If the quantity is decaying (decreasing) by r% per interval: $$k = 1 - \frac{r}{100}$$

For example, a substance losing 8% of its mass per hour has k = 0.92.

Recognising Exponential Change

If k > 1, the quantity is growing.
If 0 < k < 1, the quantity is decaying.
If k = 1, nothing is changing.

Connection to Compound Interest

Compound interest is simply financial growth: P is the principal, r is the interest rate, and n is the number of years. Depreciation is financial decay. Growth and decay generalise this to any context.

Step-by-Step Method

Using the Formula

Identify the initial amount P.
Determine the percentage change and calculate the multiplier k.
Identify the number of time intervals n.
Substitute into A = P × kⁿ and calculate.

Finding the Multiplier from a Table or Graph

If given data points rather than a percentage:

Divide any value by the previous value to find k.
Check that k is consistent across the data (it should be for true exponential change).

Finding the Number of Intervals

If asked "after how many hours/years/cycles does the amount exceed (or fall below) a target":

Set up A = P × kⁿ with your target value.
Use trial and improvement: calculate A for n = 1, 2, 3, … until you pass the target.
State the value of n clearly.

Interpreting Graphs

Exponential growth produces a curve that gets steeper over time. Exponential decay produces a curve that flattens out, approaching (but never reaching) zero.

Worked Example 1 — Growth

A colony of bacteria contains 500 organisms. The population increases by 15% every hour. How many bacteria are there after 6 hours?

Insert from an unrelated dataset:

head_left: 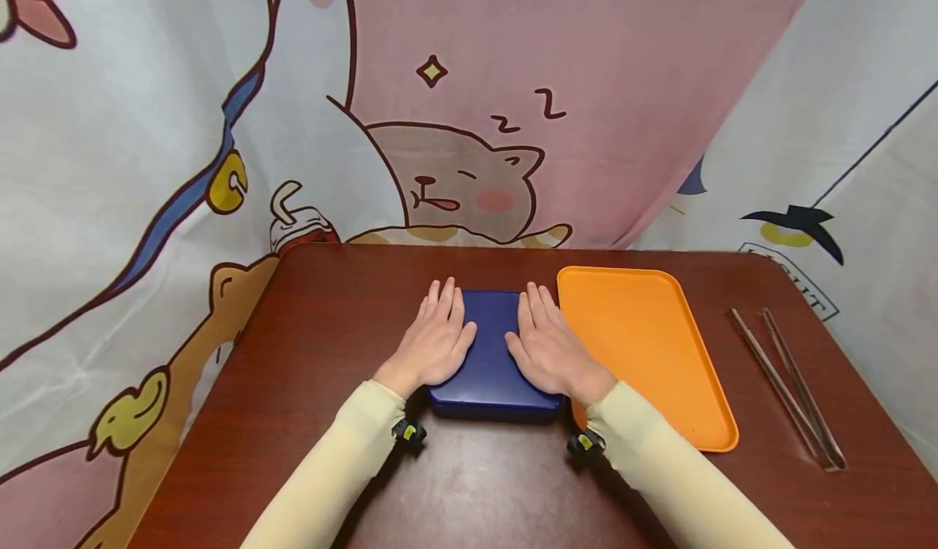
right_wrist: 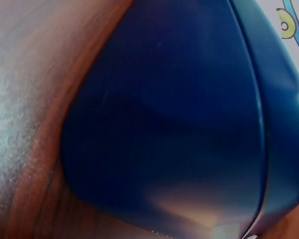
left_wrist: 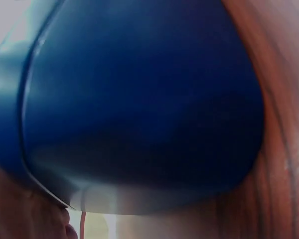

Step 1: P = 500, r = 15%, so k = 1.15, n = 6.

Step 2: A = 500 × 1.15⁶.

Step 3: 1.15⁶ = 2.313060… (use a calculator).

Step 4: A = 500 × 2.313060… = 1,156.5 (since we cannot have half a bacterium, round to 1,157 bacteria).

Worked Example 2 — Decay

A radioactive substance has a mass of 80 g. It loses 5% of its remaining mass every hour. After how many complete hours will the mass first fall below 50 g?

Step 1: P = 80, k = 1 − 0.05 = 0.95, target < 50.

Step 2: Calculate year by year:

n = 1: 80 × 0.95 = 76
n = 2: 80 × 0.95² = 72.2
n = 3: 80 × 0.95³ = 68.59
n = 4: 80 × 0.95⁴ = 65.16
n = 5: 80 × 0.95⁵ = 61.90
n = 6: 80 × 0.95⁶ = 58.81
n = 7: 80 × 0.95⁷ = 55.87
n = 8: 80 × 0.95⁸ = 53.07
n = 9: 80 × 0.95⁹ = 50.42
n = 10: 80 × 0.95¹⁰ = 47.90

Step 3: At n = 9 the mass is 50.42 g (still above 50). At n = 10 it is 47.90 g (below 50).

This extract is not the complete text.